--- Work request ---
All lines below containing the string "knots" are to be copied.

Items from a dataset
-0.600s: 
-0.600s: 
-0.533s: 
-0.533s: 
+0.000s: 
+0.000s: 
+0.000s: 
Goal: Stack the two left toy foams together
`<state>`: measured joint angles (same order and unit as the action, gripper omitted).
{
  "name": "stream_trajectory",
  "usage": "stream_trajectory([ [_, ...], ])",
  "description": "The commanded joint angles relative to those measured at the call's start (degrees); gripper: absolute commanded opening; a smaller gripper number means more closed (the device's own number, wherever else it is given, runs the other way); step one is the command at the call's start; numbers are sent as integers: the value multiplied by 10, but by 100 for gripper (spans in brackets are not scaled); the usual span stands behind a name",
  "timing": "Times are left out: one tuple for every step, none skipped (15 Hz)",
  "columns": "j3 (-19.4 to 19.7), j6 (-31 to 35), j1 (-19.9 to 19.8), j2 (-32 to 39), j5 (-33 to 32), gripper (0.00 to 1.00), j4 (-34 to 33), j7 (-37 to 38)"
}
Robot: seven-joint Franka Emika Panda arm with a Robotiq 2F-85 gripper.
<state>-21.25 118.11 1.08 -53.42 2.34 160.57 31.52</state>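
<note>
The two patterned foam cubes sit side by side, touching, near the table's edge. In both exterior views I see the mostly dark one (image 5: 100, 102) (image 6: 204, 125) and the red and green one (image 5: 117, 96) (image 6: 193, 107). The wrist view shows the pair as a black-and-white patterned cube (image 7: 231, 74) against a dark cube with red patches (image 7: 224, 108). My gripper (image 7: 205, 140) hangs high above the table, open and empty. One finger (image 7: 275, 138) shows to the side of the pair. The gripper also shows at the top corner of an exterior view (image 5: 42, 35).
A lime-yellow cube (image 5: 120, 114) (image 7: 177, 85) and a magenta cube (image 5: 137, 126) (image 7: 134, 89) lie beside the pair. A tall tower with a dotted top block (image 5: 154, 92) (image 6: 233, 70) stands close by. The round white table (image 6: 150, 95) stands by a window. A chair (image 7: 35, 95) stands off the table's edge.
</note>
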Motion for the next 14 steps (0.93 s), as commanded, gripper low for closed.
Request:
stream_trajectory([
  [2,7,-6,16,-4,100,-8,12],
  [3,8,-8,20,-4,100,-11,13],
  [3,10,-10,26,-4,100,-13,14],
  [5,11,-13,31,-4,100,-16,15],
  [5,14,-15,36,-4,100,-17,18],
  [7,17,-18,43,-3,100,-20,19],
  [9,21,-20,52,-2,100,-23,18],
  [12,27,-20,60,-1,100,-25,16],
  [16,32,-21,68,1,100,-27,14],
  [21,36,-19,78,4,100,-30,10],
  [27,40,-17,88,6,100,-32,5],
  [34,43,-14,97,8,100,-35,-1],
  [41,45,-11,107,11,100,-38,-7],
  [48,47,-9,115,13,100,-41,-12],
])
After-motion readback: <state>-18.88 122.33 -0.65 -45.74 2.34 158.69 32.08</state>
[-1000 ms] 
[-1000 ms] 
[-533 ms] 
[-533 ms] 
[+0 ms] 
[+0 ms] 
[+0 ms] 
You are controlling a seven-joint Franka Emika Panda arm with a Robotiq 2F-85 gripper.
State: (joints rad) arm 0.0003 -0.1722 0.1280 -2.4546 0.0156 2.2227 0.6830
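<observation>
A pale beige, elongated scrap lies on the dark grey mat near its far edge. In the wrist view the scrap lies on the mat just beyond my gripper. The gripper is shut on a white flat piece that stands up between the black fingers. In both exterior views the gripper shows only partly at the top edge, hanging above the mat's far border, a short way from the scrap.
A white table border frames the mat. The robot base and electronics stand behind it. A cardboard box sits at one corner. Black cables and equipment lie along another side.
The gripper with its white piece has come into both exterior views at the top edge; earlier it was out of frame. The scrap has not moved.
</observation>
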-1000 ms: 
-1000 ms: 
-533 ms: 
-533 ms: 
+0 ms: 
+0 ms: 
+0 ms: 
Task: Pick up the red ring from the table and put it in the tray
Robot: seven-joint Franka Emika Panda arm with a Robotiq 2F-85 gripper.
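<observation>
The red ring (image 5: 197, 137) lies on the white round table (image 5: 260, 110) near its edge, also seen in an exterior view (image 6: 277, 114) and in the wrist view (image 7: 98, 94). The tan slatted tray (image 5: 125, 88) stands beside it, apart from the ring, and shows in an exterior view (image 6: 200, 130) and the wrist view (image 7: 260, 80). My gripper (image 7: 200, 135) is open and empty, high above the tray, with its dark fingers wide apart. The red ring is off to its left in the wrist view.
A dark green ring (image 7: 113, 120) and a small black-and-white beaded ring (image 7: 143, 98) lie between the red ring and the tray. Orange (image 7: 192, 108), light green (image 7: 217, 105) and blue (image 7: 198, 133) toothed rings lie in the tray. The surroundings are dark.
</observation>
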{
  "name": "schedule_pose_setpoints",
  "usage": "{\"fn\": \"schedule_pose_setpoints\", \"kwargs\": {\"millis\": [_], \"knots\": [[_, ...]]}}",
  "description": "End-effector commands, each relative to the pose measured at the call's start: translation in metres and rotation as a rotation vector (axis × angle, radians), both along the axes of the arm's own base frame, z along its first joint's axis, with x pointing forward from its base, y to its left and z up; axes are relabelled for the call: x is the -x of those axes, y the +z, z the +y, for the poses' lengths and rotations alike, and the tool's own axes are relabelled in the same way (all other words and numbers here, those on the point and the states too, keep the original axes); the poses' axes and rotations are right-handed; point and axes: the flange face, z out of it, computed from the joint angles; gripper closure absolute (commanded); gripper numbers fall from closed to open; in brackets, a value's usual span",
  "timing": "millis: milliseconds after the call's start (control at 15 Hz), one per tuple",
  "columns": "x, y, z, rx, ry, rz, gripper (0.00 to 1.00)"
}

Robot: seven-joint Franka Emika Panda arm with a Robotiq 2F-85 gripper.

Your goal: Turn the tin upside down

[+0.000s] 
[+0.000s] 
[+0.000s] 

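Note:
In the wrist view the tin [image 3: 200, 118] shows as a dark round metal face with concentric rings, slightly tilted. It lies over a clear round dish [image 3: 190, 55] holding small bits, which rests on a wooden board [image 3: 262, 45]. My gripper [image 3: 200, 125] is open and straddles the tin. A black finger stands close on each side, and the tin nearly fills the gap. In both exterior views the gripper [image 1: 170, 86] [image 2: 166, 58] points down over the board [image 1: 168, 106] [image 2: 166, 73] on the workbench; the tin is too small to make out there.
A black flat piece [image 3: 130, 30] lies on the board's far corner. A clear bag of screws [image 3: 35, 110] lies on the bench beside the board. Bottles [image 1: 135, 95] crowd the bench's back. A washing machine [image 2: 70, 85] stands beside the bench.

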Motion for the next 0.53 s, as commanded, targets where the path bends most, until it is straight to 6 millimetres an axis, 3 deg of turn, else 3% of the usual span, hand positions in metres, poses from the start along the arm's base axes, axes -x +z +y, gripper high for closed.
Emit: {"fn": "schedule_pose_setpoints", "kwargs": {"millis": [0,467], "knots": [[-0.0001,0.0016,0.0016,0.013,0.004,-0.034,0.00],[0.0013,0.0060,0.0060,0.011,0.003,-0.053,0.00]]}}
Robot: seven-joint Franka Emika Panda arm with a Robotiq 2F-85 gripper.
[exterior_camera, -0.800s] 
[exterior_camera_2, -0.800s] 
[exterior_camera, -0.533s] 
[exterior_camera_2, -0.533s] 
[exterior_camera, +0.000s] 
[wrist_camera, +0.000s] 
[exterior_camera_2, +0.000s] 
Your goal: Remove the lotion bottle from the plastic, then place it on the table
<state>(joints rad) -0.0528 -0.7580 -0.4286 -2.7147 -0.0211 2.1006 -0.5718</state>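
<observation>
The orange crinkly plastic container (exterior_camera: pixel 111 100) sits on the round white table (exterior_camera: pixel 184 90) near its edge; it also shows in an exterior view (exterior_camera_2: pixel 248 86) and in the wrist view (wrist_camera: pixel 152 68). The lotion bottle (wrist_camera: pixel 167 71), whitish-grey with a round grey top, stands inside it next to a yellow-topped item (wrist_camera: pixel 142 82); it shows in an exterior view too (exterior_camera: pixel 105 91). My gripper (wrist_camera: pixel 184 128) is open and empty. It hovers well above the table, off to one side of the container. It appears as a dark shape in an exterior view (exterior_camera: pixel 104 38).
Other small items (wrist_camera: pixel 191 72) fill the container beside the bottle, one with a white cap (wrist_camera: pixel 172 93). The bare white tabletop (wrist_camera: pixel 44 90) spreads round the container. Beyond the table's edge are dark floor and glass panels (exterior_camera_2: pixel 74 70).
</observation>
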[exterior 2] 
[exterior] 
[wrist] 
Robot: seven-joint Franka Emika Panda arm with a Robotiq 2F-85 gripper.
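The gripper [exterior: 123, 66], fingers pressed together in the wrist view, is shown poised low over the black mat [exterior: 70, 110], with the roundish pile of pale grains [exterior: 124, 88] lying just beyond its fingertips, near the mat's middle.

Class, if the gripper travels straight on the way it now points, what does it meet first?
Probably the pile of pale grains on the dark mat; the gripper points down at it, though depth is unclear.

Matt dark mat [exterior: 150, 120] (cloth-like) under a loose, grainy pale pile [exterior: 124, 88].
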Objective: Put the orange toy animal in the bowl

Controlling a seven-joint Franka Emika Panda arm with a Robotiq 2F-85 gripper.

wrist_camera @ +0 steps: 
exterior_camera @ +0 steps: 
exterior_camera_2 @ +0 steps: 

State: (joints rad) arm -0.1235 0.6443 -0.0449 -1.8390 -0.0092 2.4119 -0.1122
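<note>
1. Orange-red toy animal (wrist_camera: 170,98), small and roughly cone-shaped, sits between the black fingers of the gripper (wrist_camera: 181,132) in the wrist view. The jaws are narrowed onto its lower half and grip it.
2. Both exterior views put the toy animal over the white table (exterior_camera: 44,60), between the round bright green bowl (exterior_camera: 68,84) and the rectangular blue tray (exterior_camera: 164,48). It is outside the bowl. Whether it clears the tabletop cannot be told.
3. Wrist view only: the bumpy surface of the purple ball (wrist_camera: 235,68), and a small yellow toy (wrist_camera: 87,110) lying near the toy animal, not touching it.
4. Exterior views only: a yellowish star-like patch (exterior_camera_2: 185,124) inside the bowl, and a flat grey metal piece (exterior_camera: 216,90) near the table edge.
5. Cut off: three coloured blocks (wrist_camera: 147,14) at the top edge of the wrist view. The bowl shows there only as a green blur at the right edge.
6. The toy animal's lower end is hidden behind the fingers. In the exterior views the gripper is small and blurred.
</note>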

--- Task solution ---
  "usage": "{\"fn\": \"schedule_pose_setpoints\", \"kwargs\": {\"millis\": [_], \"knots\": [[_, ...]]}}",
Emit: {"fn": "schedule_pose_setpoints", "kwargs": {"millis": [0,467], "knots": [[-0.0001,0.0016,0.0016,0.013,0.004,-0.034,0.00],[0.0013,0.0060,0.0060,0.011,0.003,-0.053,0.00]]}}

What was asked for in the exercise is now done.